A vida normalizara-se naquela anormalidade. Despontavam peripécias extravagantes. Os soldados da linha negra, na tranqueira avançada do cerco, travavam, às vezes, noite velha, longas conversas com os jagunços. O interlocutor da nossa banda subia à berma da trincheira e, voltando para a praça, fazia ao acaso um reclamo qualquer, enunciando um nome vulgar, o primeiro que lhe acudia ao intento, com voz amiga e lhana, como se apelidasse algum velho camarada; e invariavelmente, do âmago da casaria ou, de mais perto, de dentro dos entulhos das igrejas, lhe respondiam logo, com a mesma tonalidade mansa, dolorosamente irônica. Entabulava-se o colóquio original através das sombras, num reciprocar de informações sobre tudo, do nome de batismo, ao lugar do nascimento, à família e às condições da vida. Não raro a palestra singular derivava a cousas escabrosamente jocosas e pelas linhas próximas, no escuro, ia rolando um cascalhar de risos abafados. O diálogo delongava-se até apontar a primeira divergência de opiniões. Salteavam-no, então, de lado a lado, meia dúzia de convícios ríspidos, num calão enérgico. E logo depois um ponto final — a bala...
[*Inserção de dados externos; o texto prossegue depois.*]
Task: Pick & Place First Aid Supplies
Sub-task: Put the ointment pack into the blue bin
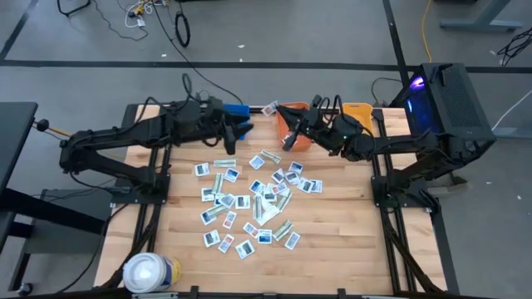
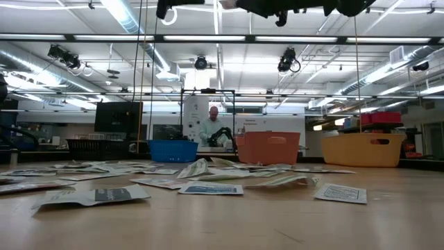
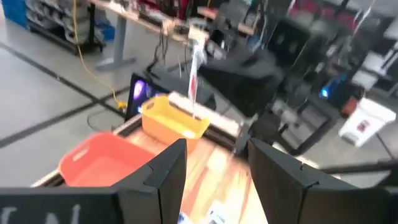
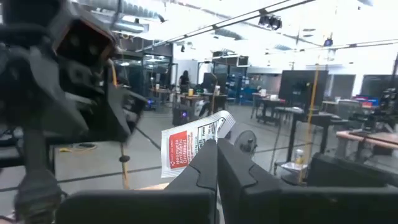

Os soldados do 5o de Polícia, malgrado ao ilusório abrigo dos espaldões de terra, que os acobertavam, matavam o tempo, em descantes mitigando saudades dos rincões do S. Francisco. Se a fuzilaria apertava, pulavam de arremesso aos planos de fogo; batiam-se como demônios, terrivelmente, freneticamente, disparando as carabinas; e tendo nas bocas, ressoantes, cadenciadas a estampidos, as rimas das trovas prediletas. Baqueavam, alguns, cantando; e aplacada a refrega volviam ao folguedo sertanejo, ao toar langoroso das tiranas, aos rasgados nos machetes, como se fosse aquilo uma rancharia grande de tropeiros felizes, sesteando.